Ok, all this sounds great but what about reads? Do I always need to replay all events to read something? What if I want to execute queries that would need to read all events for all orders to return what I want, say “Give me all the orders that have been shipped but not paid” or “Give me all the orders for customer X”? Enter CQRS.

Command Query Responsibility Segregation

An added benefit of event sourcing and event collaboration is that you can now use these events, which are the master data, and build any number of projections of the current truth. So instead of trying to shoehorn a query into an existing data model, why not just build a new model based on the existing events and continuously update it as you receive new events? That’s pretty much the essence of CQRS.

You have one component or service that owns an aggregate, say an order in the order management context (now I’m introducing a couple of terms from Domain-Driven Design, diving deeper into that is beyond the scope of this post). This component implements all the business logic for the aggregate and reacts on commands issued from someone/something. It decides whether or not this command is allowed, and if it is it executes it and emits an event. These kind of services are Command Services, only handling commands/writes.
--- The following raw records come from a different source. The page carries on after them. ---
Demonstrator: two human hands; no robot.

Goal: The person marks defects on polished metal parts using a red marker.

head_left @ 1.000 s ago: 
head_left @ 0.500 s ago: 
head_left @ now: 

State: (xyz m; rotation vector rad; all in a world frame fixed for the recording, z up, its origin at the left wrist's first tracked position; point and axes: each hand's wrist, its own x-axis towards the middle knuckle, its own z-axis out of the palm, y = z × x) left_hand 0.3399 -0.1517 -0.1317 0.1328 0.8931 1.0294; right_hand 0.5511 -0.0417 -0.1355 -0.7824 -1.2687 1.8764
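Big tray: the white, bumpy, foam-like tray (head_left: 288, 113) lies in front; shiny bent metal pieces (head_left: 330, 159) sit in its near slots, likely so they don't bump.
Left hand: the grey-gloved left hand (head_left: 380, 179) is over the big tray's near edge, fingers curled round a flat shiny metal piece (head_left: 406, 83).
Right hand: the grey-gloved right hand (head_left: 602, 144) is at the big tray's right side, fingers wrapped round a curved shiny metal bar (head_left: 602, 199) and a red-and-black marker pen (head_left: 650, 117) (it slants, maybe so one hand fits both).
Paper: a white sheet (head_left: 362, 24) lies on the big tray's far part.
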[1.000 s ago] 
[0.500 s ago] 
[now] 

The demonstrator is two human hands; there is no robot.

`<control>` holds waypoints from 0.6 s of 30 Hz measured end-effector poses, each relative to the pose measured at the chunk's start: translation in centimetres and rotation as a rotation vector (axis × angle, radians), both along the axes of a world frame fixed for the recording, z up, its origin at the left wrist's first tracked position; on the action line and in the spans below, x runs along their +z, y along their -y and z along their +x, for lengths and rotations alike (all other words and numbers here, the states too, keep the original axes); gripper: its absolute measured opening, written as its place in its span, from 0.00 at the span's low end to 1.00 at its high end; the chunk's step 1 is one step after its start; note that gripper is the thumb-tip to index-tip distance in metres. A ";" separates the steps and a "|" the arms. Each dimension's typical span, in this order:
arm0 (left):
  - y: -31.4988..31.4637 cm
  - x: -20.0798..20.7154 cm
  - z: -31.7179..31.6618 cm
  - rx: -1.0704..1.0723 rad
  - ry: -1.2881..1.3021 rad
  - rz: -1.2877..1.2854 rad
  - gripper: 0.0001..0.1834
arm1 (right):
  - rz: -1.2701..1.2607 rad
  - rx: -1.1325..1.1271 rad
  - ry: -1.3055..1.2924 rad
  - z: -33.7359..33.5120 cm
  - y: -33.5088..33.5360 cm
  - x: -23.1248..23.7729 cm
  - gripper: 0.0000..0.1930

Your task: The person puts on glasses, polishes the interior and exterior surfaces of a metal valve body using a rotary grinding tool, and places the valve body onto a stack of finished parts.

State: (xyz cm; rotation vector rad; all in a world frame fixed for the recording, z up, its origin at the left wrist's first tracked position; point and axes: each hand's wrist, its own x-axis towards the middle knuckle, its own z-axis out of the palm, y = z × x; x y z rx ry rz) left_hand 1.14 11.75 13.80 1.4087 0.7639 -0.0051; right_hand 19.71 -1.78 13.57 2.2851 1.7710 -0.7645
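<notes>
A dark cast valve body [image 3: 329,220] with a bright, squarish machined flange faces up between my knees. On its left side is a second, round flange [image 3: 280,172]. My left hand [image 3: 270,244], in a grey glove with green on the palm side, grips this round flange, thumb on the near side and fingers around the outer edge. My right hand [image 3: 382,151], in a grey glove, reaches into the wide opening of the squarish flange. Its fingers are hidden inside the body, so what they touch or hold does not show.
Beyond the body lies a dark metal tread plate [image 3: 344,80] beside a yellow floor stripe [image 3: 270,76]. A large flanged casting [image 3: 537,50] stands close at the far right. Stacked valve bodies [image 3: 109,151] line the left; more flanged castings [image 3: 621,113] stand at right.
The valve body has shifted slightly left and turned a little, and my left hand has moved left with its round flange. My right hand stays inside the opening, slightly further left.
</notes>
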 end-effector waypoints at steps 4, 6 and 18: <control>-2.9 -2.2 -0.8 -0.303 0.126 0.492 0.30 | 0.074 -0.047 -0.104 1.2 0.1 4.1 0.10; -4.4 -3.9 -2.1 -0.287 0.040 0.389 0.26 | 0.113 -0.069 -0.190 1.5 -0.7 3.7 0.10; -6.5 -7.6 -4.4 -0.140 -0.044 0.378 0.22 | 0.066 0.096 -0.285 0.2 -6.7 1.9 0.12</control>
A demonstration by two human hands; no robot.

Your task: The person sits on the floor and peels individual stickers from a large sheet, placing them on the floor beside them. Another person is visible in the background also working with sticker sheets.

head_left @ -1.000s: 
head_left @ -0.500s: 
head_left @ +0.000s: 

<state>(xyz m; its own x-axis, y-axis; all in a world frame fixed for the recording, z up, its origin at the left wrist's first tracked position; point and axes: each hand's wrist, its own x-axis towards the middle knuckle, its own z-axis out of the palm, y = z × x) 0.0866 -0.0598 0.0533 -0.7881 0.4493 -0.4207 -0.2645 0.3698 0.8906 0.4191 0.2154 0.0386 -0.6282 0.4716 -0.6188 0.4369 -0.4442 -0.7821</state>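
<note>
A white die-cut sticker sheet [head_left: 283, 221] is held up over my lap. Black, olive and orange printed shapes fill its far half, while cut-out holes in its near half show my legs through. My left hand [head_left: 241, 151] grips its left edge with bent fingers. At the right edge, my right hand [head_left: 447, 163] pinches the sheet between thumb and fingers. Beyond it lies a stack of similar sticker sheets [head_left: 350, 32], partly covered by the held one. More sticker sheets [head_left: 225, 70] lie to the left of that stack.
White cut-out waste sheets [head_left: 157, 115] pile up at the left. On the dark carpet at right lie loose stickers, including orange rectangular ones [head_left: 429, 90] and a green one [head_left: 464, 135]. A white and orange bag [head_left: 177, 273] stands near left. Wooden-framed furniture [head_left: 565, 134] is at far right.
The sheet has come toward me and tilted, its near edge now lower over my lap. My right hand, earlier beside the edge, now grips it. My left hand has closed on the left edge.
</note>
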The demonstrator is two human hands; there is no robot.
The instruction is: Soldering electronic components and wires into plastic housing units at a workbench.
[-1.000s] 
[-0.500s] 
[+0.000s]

Another type of service is the Query Service. Such a service only handles queries and its’ data model is a projection of the master data: the events published by a command service. Since a query service does not contain master data it can easily be replaced or thrown away, and the data model and storage method can be very specialized to the query it should support. You could use MongoDB and store an entire order in single a document, you could use MySQL and a single table mapping customer id to order id, you could use Elasticsearch to provide free text search. Anything you want really. And you can have any number of query services subscribing to events for the same aggregate type.

Events and CQRS at Klarity

This isn’t exactly how we built discussions but not far from it. As you can see there is an event sourced command service, a query service building and serving projections of those events and a couple of other services that subscribes to the events and take some sort of action. With event sourcing and event collaboration we can easily add more subscribers when we need to.

Ok, so we use all of the techniques I’ve described. At the time of writing we have around 20 services running. We have a bunch of query services for members, videos, discussions and cases (that’s what we internally call the stories I mentioned, we haven’t really nailed a ubiquitous language yet), we have some services that just subscribes to events and emits new ones. And we have a few command services, each event sourced and handling a given business capability in the system.

This is how our home built monitoring service displays the system at the moment:

To be honest our system doesn’t do that much yet and all these services might seem like overkill. They do to us at times as well, that’s for sure. It can be annoying that adding a property to a case will pretty much always involve touching more than one service. It can be frustrating to set up a new service just for “this one little thing”. But given the premise that we know that we must build for change I think we are heading in the right direction. Our services are loosely coupled, our query services can easily be thrown away or replaced, the services have one and only one reason to live and are easy to reason about. We can add new query services (I can see lots of them coming up, e.g. popular-cases and cases-recommended-to-you) without touching any of the command services.

I’m sure we’ll experiment a lot with how granular (and how many) our query services will be. I think the key here is to be pragmatic, you don’t necessarily need to go all in. Build something that works now, keeping in mind that it might be replaced or thrown away later.

As with any distributed system you need to spend time with things like automated pipelines that lets you go from pushing code to it being out in production, with monitoring, logging etc. We have done a fair bit with that and are in a good enough state for what we need right now, but we still have a long way to go before we’re really happy. Who knows, we might write another blog post about that in the future.